====== Records for the exercise

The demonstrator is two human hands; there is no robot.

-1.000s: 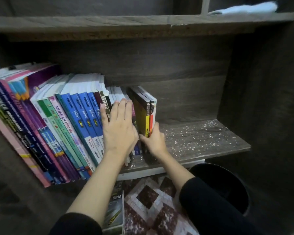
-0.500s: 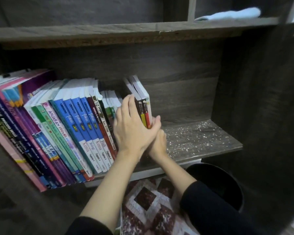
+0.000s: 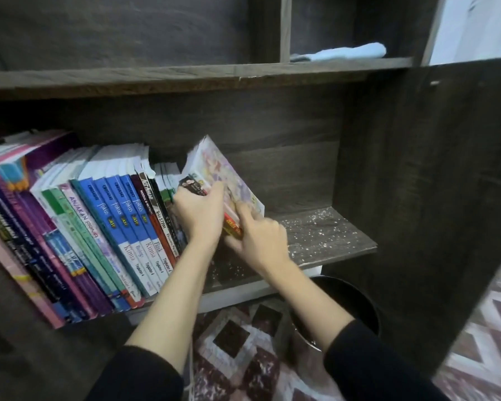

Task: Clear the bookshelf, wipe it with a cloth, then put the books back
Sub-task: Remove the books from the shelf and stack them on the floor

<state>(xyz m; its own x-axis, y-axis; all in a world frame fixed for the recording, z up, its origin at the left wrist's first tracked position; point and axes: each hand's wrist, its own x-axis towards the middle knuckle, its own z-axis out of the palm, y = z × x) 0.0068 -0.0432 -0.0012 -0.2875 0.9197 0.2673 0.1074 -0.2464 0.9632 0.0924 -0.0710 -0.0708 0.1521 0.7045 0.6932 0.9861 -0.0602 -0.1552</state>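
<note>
The dark wood bookshelf (image 3: 417, 169) has a lower shelf board (image 3: 339, 241) that carries a row of books (image 3: 113, 224) on its left part, spines outward, tops tilted to the left. The bare right part is scattered with white specks (image 3: 310, 224). The upper shelf board (image 3: 156, 79) holds a light blue cloth (image 3: 344, 53) in its right compartment. On the floor below lie a patterned mat (image 3: 237, 342) and 1 black bin (image 3: 356, 311).

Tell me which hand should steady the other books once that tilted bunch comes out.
Left, probably. The left hand grips the bunch right beside the row of books; the right hand holds the bunch's far side, away from the row.
</note>
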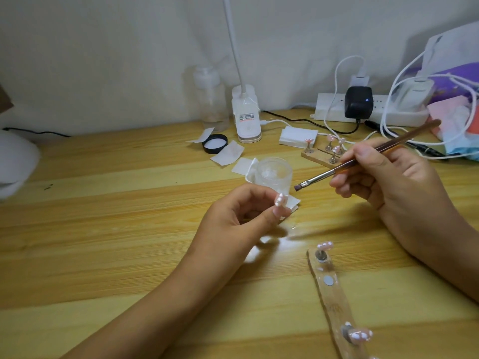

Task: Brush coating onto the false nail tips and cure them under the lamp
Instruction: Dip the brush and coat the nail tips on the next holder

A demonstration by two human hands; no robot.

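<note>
My left hand (241,216) pinches the stem of a small stand topped by a pink false nail tip (280,199) with white dots, held above the wooden table. My right hand (383,177) grips a brown-handled flat brush (344,167); its bristles point left, a short way right of the held tip and not touching it. A clear jar (274,176) of coating stands open just behind the left hand. A clear magnetic strip (334,299) lies at the front right and carries two more pink tips (325,246) on stands.
A wooden block (320,158) with several tips on stands sits behind the brush. A black lid (214,143), white wipes (228,152), a white lamp base (247,117), a clear bottle (211,97), a power strip (370,108) with cables and a white object (15,161) at the left edge surround the work area.
</note>
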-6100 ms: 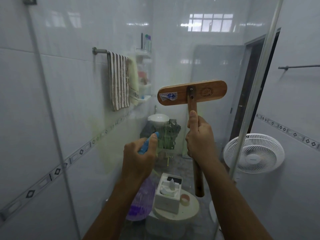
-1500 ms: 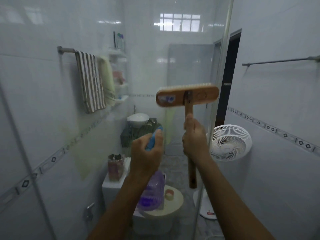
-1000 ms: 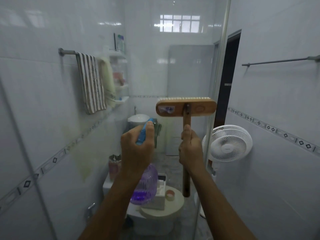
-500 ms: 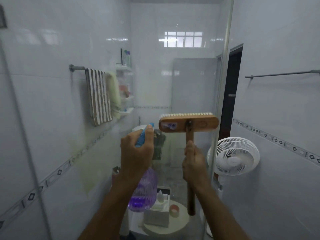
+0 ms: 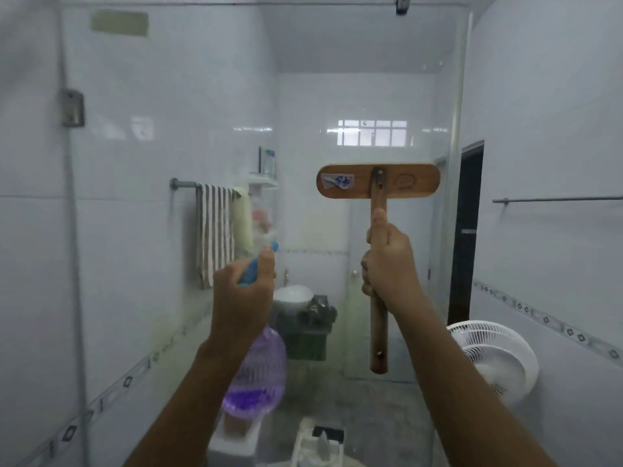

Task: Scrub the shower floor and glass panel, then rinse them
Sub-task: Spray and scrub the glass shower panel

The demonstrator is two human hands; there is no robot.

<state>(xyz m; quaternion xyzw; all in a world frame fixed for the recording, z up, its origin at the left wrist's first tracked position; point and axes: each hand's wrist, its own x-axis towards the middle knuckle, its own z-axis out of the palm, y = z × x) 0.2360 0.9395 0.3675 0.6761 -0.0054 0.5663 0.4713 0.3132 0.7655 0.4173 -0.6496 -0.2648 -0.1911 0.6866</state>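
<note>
Facing the glass panel [image 5: 387, 96] of a shower, a wooden scrub brush [image 5: 377, 181] is held upright, high on the pane. Its flat back is turned to the camera and its bristles toward the glass; whether they touch it cannot be told. The handle is wrapped by the right hand [image 5: 389, 264], the grip closed firmly with the thumb laid up the shaft. A spray bottle [image 5: 256, 375] of purple liquid is clasped in the left hand [image 5: 241, 298], the grip closed about its neck, the thumb beside the blue spray head [image 5: 258, 261], which is aimed at the glass left of the brush. The shower floor is not in view.

The panel appears to be at the wetting stage, ahead of scrubbing. The spray is best laid evenly from the top down, and the brush head kept flat to the pane and drawn in overlapping strokes, with pressure eased near the panel's edge.

Beyond the glass, a striped towel [image 5: 215, 230] is seen on a rail, and a white fan [image 5: 495, 358] just past the panel's right edge.
</note>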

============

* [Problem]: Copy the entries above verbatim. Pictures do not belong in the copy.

* [Response box]:
The demonstrator is two human hands; there is no robot.

-1.000s: 
-0.500s: 
+0.000s: 

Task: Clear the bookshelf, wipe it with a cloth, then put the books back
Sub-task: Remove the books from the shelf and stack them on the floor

<state>(xyz m; its own x-axis, y-axis; all in a world frame fixed for the recording, z up, its origin at the left wrist's first tracked position; point and axes: each hand's wrist, its own x-axis towards the middle knuckle, its own z-axis out of the palm, y = z × x) 0.0068 -0.0432 -0.0012 -0.2875 0.9197 0.2673 0.1074 -0.2464 0.9632 0.0924 -0.0710 -0.0708 0.1521 0.7045 0.6932 0.9861 -0.0602 -0.1552</state>
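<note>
The dark wood bookshelf (image 3: 417, 169) has a lower shelf board (image 3: 339, 241) that carries a row of books (image 3: 113, 224) on its left part, spines outward, tops tilted to the left. The bare right part is scattered with white specks (image 3: 310, 224). The upper shelf board (image 3: 156, 79) holds a light blue cloth (image 3: 344, 53) in its right compartment. On the floor below lie a patterned mat (image 3: 237, 342) and 1 black bin (image 3: 356, 311).

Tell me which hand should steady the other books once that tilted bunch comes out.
Left, probably. The left hand grips the bunch right beside the row of books; the right hand holds the bunch's far side, away from the row.
</note>
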
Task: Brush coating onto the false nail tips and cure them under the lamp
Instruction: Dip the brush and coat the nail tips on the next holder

A demonstration by two human hands; no robot.

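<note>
My left hand (241,216) pinches the stem of a small stand topped by a pink false nail tip (280,199) with white dots, held above the wooden table. My right hand (383,177) grips a brown-handled flat brush (344,167); its bristles point left, a short way right of the held tip and not touching it. A clear jar (274,176) of coating stands open just behind the left hand. A clear magnetic strip (334,299) lies at the front right and carries two more pink tips (325,246) on stands.
A wooden block (320,158) with several tips on stands sits behind the brush. A black lid (214,143), white wipes (228,152), a white lamp base (247,117), a clear bottle (211,97), a power strip (370,108) with cables and a white object (15,161) at the left edge surround the work area.
</note>
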-6100 ms: 
-1500 ms: 
-1000 ms: 
-500 ms: 
+0 ms: 

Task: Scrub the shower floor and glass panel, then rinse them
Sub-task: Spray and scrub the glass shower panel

The demonstrator is two human hands; there is no robot.

<state>(xyz m; quaternion xyzw; all in a world frame fixed for the recording, z up, its origin at the left wrist's first tracked position; point and axes: each hand's wrist, its own x-axis towards the middle knuckle, its own z-axis out of the palm, y = z × x) 0.2360 0.9395 0.3675 0.6761 -0.0054 0.5663 0.4713 0.3132 0.7655 0.4173 -0.6496 -0.2648 -0.1911 0.6866</state>
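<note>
Facing the glass panel [image 5: 387, 96] of a shower, a wooden scrub brush [image 5: 377, 181] is held upright, high on the pane. Its flat back is turned to the camera and its bristles toward the glass; whether they touch it cannot be told. The handle is wrapped by the right hand [image 5: 389, 264], the grip closed firmly with the thumb laid up the shaft. A spray bottle [image 5: 256, 375] of purple liquid is clasped in the left hand [image 5: 241, 298], the grip closed about its neck, the thumb beside the blue spray head [image 5: 258, 261], which is aimed at the glass left of the brush. The shower floor is not in view.

The panel appears to be at the wetting stage, ahead of scrubbing. The spray is best laid evenly from the top down, and the brush head kept flat to the pane and drawn in overlapping strokes, with pressure eased near the panel's edge.

Beyond the glass, a striped towel [image 5: 215, 230] is seen on a rail, and a white fan [image 5: 495, 358] just past the panel's right edge.
</note>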

The answer is complete.